COLLECTED DATA START

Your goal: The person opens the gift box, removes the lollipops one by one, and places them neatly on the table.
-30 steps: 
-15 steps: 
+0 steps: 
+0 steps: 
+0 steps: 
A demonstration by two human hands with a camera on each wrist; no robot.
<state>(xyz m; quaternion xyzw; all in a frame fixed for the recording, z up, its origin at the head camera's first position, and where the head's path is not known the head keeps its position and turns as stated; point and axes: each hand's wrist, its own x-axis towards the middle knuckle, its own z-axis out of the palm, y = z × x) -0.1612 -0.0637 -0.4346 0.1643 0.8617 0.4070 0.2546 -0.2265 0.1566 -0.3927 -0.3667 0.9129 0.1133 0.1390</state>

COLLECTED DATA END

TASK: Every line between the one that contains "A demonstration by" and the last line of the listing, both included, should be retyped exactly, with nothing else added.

OUTPUT OF THE TASK:
A demonstration by two human hands with a camera on each wrist; no robot.
<state>(xyz m; quaternion xyzw; all in a frame fixed for the recording, z up, its origin at the head camera's first position, and where the head's path is not known the head keeps its position and turns as stated; point and axes: each hand's wrist, its own x-axis towards the middle knuckle, its own z-axis out of the palm, y = z × x) -0.1612 -0.0637 -0.4346 0.1643 0.8617 0.4070 0.2546 -0.2265 0.1566 -0.3927 -0.3667 0.9129 0.1133 0.1390</state>

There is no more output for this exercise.